This condition involves a prolonged high fever, arthralgia, cutaneous manifestations, pharyngeal pain, lymphadenopathy, splenomegaly, and biologically hyperleukocytosis neutrophils, abnormal liver function, glycosylated ferritin with reduced fraction. Evolution is a push. Treatment is with corticosteroids, methotrexate, immunosuppressants.

Sjögren’s syndrome:

This autoimmune disease associated sicca syndrome, arthralgia, sometimes neurological, skin and lung.

Biologically, conventionally found antibodies are anti-SSA and SSB, and the presence of a polyclonal hypergammaglobulinemia is highly suggestive of the diagnosis. There may be lymphadenopathy, but keep in mind that the risk of Non-Hodgkin lymphoma is 44 times higher than the general population. Alarm signals are an important parotidomégalie, splenomegaly and lymphadenopathy. Some biological anomalies should also alert the physician as the appearance of hypogammaglobulinemia, the disappearance of autoantibodies, elevated beta-2-microglobulin, the appearance of a monoclonal immunoglobulin or cryoglobulinemia.

When in doubt, lymphadenopathy will be biopsied.

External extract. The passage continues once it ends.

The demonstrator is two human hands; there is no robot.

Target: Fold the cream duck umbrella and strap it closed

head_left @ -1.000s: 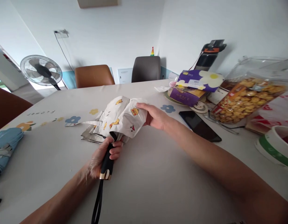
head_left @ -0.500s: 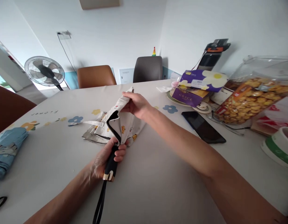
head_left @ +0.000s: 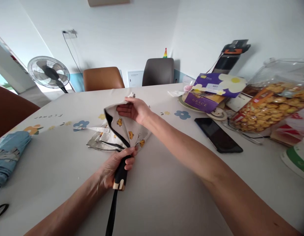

Vasculitis ANCA (antineutrophil Cytoplasmic Antibody) can be accompanied by lymphadenopathy, but the clinical setting is evocative with general signs francs, reached an ENT, pulmonary, renal, neurological or skin depending on the case.


This systemic granulomatosis is causing respiratory symptoms, skin, eye, hepatosplenic, neurological, cardiac, renal, joint and finally ganglion. The lymph nodes are seen more often in black patients and less than 40 years; they are asymptomatic; preferential areas are cervical, épitrochléennes, axillary, inguinal; the deep lymph nodes are common, especially at mediastinal level. Histology shows an epithelioid and giant noncaseating granuloma.Treatment is dictated by the achievement of other organs.

“Three K”:

Kawasaki disease:

This is the adeno-mucocutaneous syndrome, which mainly affects children and manifests itself in a grumpy child with a fever resistant to antipyretics for more than five days, bilateral conjunctivitis, cheilitis, cervical lymphadenopathy in general, changes of ends and a rash.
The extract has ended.